If the optional "-" argument is
given, all undefined symbols
in the current assembly will be made undefined-external.
See the ".globl" directive below.

The other arguments are taken to be files
whose concatenation is assembled.
Thus programs may be written in several
pieces and assembled together.

The output of the assembler is placed on
the file "a.out" in the current directory.
As mentioned, if there were no unresolved
external references, and no errors detected,
"a.out" is executable; otherwise, if it is
produced at all, it will be made non-executable.

.ul
1.  Lexical conventions

Assembler tokens include identifiers (alternatively, "symbols" or "names"),
temporary symbols,
constants, and operators.

1.1  Identifiers

An identifier consists of a sequence of alphanumeric characters (including
"." and "_" as alphanumeric) of which the first may not
be numeric.
Upper-case alphabetics are mapped into the corresponding
lower-case character.
Only the first 7 characters are significant.

1.2  Temporary symbols

A temporary symbol consists of a digit followed by "f" or
"b".
Temporary symbols are discussed fully below.


1.3  Constants

An octal constant consists of a sequence of digits; "8" and
"9" are taken to have octal value 10 and 11 respectively.
The constant
is truncated to 16 bits and interpreted in two's complement
notation.

A decimal constant consists of a sequence of digits terminated
by a decimal point ".".  The value of the constant should be
representable in 15 bits; i.e., be less than 32,768.

A single-character constant consists of a single quote "'"
followed by an ASCII character not a new-line.
Certain dual-character escape sequences
are acceptable in place of the ASCII character to represent
new-line and other non-graphics (see "String statements", below).
The constant's value has the code for the
given character in the least significant
byte of the word and is null-padded on the left.

A double-character constant consists of a double
quote '"' followed by a pair of ASCII characters
not including new-line.
Certain dual-character escape sequences are acceptable
in place of either of the ASCII characters
to represent new-line and other non-graphics
(see "String statements", below).
The constant's value has the code for the first
given character in the least significant
byte and that for the second character in
the most significant byte.

1.4   Operators

There are several single- and dual-character
operators, which are discussed below.

1.5  Blanks

Blank and tab characters
may be interspersed freely between tokens, but may
not be used within tokens (except character constants).
A blank or tab is required to separate adjacent
identifiers or constants not otherwise separated.

1.6  Comments

The character "/" introduces a comment, which extends
through the end of the line on which it appears.
Comments are ignored by the assembler.

.ul
X.  Segments

Assembled code and data
fall into three segments: the text segment, the data segment, and the bss segment.
The text segment is the one in which the assembler begins,
and it is the one into which instructions are typically placed.
In the future, it is expected that the UNIX system will
enforce the purity of the text segment of programs by
trapping write operations
into it; however, this is not presently the case.

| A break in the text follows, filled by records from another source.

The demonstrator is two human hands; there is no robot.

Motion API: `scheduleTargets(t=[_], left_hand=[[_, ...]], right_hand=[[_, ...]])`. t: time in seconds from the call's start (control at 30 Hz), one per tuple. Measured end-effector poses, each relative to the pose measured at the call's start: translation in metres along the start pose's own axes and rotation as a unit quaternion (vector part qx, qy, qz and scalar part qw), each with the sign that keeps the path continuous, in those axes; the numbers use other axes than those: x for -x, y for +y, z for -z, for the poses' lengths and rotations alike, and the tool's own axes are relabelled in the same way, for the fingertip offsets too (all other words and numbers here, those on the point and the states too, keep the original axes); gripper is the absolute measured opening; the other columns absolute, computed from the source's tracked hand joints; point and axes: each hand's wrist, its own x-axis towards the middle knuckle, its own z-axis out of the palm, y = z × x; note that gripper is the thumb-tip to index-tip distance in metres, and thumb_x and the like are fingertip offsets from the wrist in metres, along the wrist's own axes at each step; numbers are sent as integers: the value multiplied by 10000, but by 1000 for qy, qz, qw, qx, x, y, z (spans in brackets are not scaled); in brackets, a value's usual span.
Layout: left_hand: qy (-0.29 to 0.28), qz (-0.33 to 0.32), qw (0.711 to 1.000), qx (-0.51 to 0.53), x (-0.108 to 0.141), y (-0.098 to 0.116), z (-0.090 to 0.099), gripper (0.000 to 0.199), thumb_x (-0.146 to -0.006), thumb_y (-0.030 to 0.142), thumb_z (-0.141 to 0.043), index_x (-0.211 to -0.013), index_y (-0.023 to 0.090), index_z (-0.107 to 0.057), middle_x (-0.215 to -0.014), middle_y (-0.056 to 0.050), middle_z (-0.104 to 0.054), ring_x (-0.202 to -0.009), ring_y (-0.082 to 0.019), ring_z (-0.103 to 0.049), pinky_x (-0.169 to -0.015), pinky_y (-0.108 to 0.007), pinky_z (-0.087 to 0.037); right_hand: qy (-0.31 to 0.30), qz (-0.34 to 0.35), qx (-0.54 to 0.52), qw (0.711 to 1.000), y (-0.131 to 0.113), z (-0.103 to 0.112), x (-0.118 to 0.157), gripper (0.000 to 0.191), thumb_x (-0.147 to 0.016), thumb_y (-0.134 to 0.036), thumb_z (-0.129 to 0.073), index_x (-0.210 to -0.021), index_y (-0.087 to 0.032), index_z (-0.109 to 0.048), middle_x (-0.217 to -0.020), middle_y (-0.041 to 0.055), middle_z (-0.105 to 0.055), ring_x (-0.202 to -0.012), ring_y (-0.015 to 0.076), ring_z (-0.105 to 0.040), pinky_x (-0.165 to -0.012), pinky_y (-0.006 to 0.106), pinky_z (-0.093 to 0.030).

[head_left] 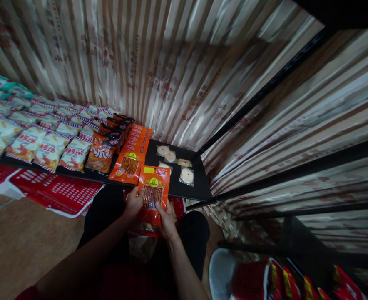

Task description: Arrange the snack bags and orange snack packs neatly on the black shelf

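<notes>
An orange snack packet [154,179] with a clear window is held upright before me, at the front edge of the black shelf [199,189]. My left hand [134,204] grips its left side, and my right hand [167,216] pinches its lower right side with the thumb in front. Just behind it on the shelf lies a similar orange packet [129,164], beside a longer orange strip of packaging. To the right lie several small clear-wrapped round crackers [187,176]. Below my hands, between my knees, sits a red container [179,206], mostly hidden.
Rows of white snack bags [74,152] fill the shelf's left, next to dark orange bags [101,154]. Red baskets [62,189] stand beneath. A striped curtain [109,50] hangs behind. Black metal bars [265,183] cross the right side, above a pale bucket [223,271] and red packets [292,283].
</notes>
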Motion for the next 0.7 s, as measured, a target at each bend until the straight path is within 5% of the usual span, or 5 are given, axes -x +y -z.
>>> scheduleTargets(t=[0.4,0.7], left_hand=[[29,-28,998,-52,8,-1,-10,190,-795,309,-525,-955,218,-574,-859,-49,-683,-843,-209,-637,-804,-329,-464],[13,-22,999,-48,8,-12,-16,248,-809,263,-501,-1043,195,-550,-902,-75,-666,-810,-200,-640,-737,-322,-492]], right_hand=[[33,1,-5,999,-9,-3,13,465,-670,-366,-737,-1090,-215,-606,-1008,62,-704,-834,220,-675,-696,329,-546],[55,22,24,998,-8,-5,15,383,-667,-327,-733,-1021,-220,-636,-964,33,-709,-825,199,-670,-754,323,-534]])
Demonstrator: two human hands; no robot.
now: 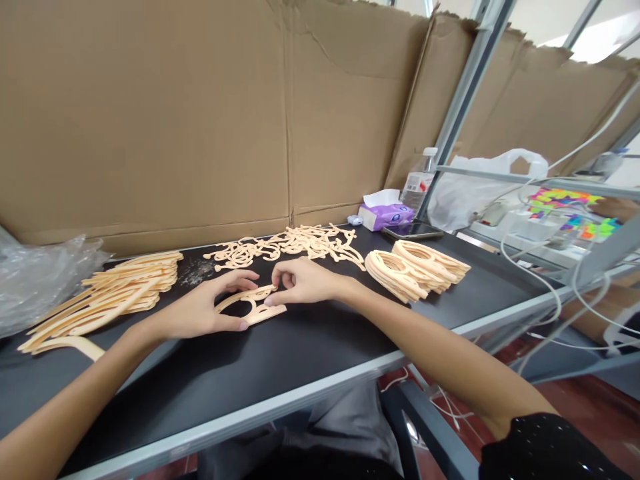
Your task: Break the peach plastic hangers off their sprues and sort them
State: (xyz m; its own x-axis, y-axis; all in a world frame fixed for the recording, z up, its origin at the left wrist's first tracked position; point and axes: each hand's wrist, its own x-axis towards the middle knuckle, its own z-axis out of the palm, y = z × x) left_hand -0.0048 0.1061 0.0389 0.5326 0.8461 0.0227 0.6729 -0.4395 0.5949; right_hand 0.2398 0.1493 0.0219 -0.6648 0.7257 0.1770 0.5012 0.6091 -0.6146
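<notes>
On the black tabletop, a cream curved openwork piece with a rounded opening lies between my hands. My left hand grips its rounded left end, thumb at the near edge and fingers at the far edge. At the piece's upper right, my right hand is closed in a pinch; any small part between the fingertips is too hidden to make out. Beyond the hands spreads a loose heap of small curly cream pieces. Long curved cream strips are piled at the left. Stacked openwork pieces of similar look stand at the right.
A tall cardboard sheet walls off the back. Clear plastic wrap lies far left. At the back right are a purple tissue pack, a phone and a bottle. White cables hang past the metal frame at right.
</notes>
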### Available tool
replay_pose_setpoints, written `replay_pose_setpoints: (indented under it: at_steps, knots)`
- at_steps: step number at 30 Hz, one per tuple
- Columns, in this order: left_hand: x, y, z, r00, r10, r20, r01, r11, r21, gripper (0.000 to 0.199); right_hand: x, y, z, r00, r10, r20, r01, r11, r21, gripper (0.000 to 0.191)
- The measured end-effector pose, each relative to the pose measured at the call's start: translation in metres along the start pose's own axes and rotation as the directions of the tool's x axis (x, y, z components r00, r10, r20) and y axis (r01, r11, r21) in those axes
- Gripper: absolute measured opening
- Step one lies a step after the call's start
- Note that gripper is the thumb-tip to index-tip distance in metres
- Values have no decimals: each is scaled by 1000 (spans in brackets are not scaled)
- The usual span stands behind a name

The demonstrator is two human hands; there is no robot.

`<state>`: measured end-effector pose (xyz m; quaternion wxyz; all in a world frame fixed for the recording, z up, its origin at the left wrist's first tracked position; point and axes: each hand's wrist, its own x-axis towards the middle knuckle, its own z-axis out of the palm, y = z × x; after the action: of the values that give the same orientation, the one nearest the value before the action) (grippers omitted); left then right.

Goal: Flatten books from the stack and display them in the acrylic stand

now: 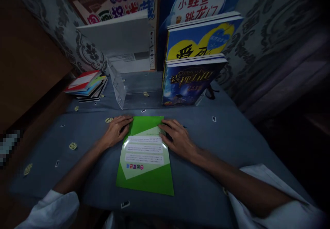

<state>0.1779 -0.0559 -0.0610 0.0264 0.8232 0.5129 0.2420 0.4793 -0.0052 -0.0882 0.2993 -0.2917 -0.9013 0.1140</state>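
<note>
A green book [146, 182] lies flat on the grey-blue table cover, its printed white panel upside down to me. My left hand [118, 130] touches the upper left edge of the book, fingers bent and close together. At the upper right edge, my right hand [177, 136] rests with its fingers somewhat apart, the tips on the cover. Neither hand has lifted the book off the surface.
Behind the book stand a dark blue book [190, 84], a blue and yellow book [201, 38] and taller books. A clear divider [117, 84] stands left of them. A small stack of books [86, 84] lies at the back left on the patterned table cover [90, 184].
</note>
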Motion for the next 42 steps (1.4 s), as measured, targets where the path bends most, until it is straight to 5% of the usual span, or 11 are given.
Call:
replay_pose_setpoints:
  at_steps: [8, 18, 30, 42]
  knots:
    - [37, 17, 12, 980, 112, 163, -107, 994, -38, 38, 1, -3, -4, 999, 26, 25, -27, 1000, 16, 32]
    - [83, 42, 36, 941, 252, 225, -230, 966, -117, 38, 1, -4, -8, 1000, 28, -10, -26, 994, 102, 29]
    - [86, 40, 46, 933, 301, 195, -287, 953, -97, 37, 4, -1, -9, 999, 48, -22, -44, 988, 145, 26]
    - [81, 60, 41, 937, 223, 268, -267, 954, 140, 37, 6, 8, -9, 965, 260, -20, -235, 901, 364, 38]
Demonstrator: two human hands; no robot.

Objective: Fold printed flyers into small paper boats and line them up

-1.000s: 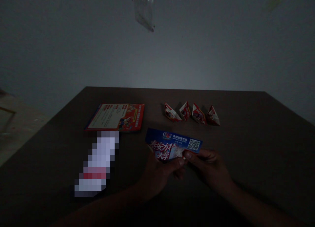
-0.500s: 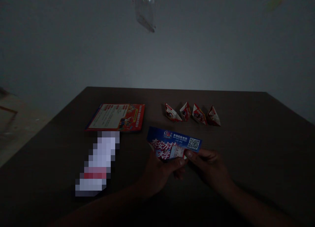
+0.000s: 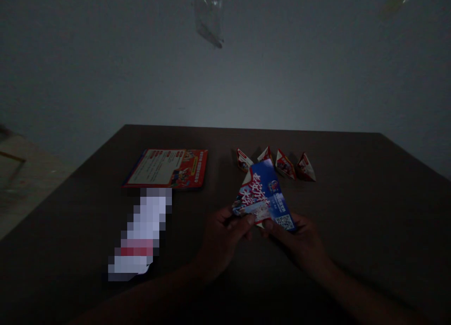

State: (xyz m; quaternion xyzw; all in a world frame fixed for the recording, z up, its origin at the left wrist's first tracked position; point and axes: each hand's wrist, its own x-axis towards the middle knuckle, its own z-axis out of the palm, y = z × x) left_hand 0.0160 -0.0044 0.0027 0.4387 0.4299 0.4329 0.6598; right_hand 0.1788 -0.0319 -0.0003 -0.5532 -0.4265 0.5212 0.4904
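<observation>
Above the table, a folded paper flyer (image 3: 269, 189), blue with white lettering and a QR code, is pinched between both hands. My left hand (image 3: 225, 233) grips its lower left edge, thumb on top. My right hand (image 3: 301, 238) holds the lower right corner near the QR code, its thumb also on top. Fingers under the paper are partly hidden. Behind the flyer stand several small folded paper pieces in red and white, among them one piece (image 3: 284, 164) right of the flyer's tip and another (image 3: 306, 167) at the row's right end.
A stack of red and cream printed leaflets (image 3: 158, 167) lies at the left on the dark table (image 3: 352, 184). In front of it is a lit, pixelated oblong object (image 3: 141, 236). A clear plastic bag (image 3: 210, 15) hangs on the wall behind.
The flyer has been turned clockwise, so its blue strip now slants down to the right and its tip covers part of the folded pieces. Both hands still hold it.
</observation>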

The data segment is available for placing
data or instructions which
will be modified during execution.
Anything which may go in the text segment may be put
into the data segment.
In the future, it is intended that the
data segment will contain the initialized but variable
parts of a program; for the present, the system treats
it exactly like the text segment.
The data segment currently begins
immediately after the
text segment.
In the future,
it will begin at the first following 256-word boundary.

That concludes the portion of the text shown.